# DIRECTIONS
Nothing but the lines from the one containing "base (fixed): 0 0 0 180" through the one containing "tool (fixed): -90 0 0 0", both included, should be given again, each exactly as written below.

(Stored dataset items)
┄┄┄┄┄┄
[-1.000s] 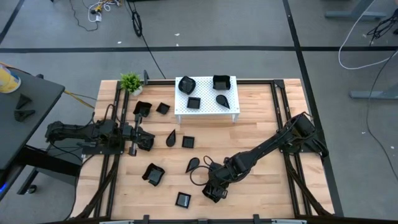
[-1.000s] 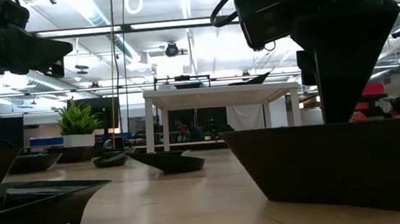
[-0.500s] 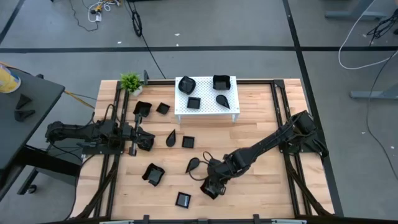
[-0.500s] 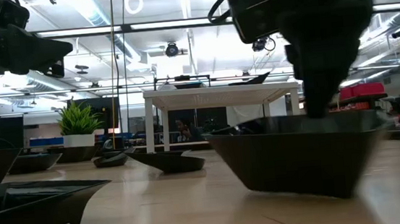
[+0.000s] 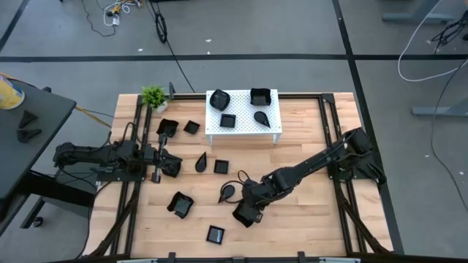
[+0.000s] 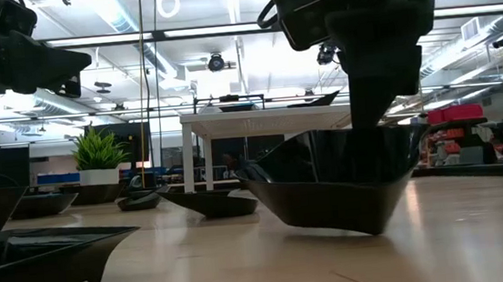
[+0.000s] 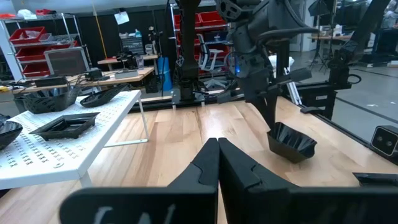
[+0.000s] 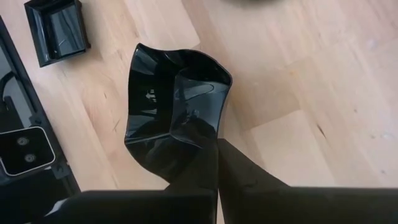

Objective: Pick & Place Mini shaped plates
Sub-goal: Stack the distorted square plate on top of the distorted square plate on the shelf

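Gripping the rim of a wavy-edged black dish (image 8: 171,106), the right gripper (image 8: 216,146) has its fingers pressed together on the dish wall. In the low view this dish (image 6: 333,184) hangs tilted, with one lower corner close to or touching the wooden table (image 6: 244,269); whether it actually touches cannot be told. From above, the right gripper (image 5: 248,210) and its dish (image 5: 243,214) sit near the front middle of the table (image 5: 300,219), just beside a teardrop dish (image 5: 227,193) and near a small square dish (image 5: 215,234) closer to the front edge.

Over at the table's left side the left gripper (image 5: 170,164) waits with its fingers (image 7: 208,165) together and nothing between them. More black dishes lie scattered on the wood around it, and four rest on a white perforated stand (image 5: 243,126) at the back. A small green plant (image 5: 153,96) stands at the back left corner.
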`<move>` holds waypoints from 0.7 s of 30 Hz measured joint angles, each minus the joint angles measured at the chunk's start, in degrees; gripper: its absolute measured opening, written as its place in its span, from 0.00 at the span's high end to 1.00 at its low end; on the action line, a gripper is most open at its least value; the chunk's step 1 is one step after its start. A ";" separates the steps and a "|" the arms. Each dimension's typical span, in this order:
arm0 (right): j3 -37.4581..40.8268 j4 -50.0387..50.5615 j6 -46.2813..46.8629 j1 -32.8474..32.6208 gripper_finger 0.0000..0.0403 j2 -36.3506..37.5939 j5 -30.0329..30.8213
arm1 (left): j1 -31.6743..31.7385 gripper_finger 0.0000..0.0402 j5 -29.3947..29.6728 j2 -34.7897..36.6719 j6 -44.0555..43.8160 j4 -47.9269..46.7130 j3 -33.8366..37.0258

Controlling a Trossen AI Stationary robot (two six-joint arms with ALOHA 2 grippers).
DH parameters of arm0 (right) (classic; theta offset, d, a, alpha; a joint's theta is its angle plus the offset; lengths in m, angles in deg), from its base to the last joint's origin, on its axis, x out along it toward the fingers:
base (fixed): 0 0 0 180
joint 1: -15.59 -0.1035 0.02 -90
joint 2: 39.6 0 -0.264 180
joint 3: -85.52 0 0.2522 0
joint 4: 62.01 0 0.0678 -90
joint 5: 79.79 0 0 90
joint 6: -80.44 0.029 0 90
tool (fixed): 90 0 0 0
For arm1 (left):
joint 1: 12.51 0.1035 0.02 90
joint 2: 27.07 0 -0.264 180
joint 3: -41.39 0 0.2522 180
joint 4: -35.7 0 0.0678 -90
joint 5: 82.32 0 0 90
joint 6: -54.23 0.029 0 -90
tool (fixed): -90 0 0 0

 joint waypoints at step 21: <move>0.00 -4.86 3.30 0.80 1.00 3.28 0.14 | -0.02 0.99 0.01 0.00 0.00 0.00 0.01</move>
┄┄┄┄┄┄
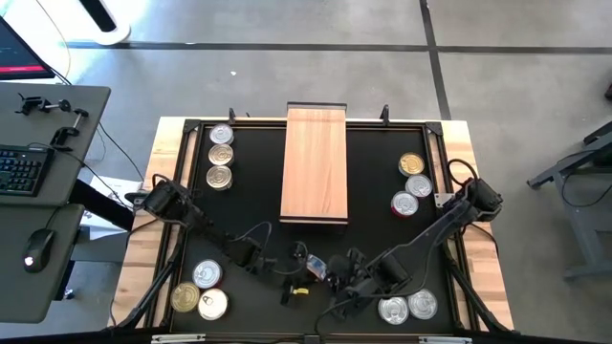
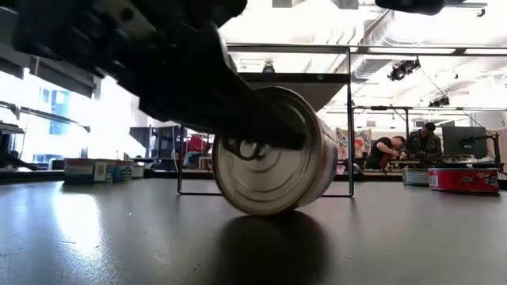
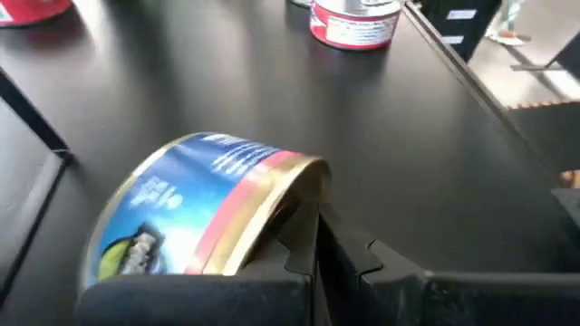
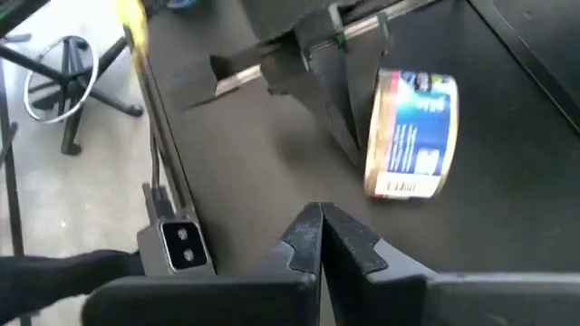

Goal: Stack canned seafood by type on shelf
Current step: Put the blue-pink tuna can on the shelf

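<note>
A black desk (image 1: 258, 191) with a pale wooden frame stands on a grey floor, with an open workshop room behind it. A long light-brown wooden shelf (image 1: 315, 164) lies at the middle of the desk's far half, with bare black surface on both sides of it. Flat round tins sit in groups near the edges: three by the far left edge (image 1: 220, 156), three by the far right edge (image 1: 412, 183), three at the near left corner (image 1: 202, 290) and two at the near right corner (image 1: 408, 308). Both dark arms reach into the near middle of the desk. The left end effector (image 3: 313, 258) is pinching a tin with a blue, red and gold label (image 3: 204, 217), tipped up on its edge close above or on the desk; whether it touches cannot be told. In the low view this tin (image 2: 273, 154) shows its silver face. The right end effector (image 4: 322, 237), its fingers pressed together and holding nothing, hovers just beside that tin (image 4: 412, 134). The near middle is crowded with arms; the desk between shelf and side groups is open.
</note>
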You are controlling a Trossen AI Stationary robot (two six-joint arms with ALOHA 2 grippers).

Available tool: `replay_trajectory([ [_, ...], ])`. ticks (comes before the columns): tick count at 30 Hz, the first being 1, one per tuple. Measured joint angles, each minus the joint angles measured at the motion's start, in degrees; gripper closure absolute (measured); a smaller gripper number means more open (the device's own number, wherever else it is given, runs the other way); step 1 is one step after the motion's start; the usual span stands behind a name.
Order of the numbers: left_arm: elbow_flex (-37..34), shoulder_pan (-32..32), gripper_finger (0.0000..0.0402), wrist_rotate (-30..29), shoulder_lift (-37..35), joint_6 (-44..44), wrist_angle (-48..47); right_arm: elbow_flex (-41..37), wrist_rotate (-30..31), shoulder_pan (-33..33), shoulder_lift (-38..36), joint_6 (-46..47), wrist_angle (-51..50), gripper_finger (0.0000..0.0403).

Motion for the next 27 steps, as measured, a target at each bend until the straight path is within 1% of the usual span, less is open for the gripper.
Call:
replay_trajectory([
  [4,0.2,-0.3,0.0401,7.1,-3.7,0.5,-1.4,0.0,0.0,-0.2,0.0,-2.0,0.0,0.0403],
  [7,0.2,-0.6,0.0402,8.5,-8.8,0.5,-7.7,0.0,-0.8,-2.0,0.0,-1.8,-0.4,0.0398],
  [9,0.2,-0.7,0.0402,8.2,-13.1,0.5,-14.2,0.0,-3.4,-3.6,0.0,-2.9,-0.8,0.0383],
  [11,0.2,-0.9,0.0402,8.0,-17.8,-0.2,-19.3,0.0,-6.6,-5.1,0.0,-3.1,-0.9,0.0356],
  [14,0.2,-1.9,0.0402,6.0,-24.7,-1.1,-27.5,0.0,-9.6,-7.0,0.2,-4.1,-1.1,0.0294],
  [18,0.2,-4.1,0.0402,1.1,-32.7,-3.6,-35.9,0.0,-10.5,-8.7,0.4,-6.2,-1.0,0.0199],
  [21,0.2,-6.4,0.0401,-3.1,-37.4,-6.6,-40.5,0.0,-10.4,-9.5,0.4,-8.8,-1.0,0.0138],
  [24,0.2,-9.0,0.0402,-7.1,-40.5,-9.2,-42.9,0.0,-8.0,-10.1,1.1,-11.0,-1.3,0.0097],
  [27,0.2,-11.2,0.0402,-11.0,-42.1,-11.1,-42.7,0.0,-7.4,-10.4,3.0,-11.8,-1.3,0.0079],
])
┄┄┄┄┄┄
# SOLUTION FOR THIS EXERCISE
base (fixed): 0 0 0 180
joint 1: -15.59 -0.1035 0.02 -90
joint 2: 39.6 0 -0.264 180
joint 3: -85.52 0 0.2522 0
joint 4: 62.01 0 0.0678 -90
joint 5: 79.79 0 0 90
joint 6: -80.44 0.029 0 90
tool (fixed): 90 0 0 0
For arm1 (left):
joint 1: 12.51 0.1035 0.02 90
joint 2: 27.07 0 -0.264 180
joint 3: -41.39 0 0.2522 180
joint 4: -35.7 0 0.0678 -90
joint 5: 82.32 0 0 90
joint 6: -54.23 0.029 0 -90
tool (fixed): -90 0 0 0

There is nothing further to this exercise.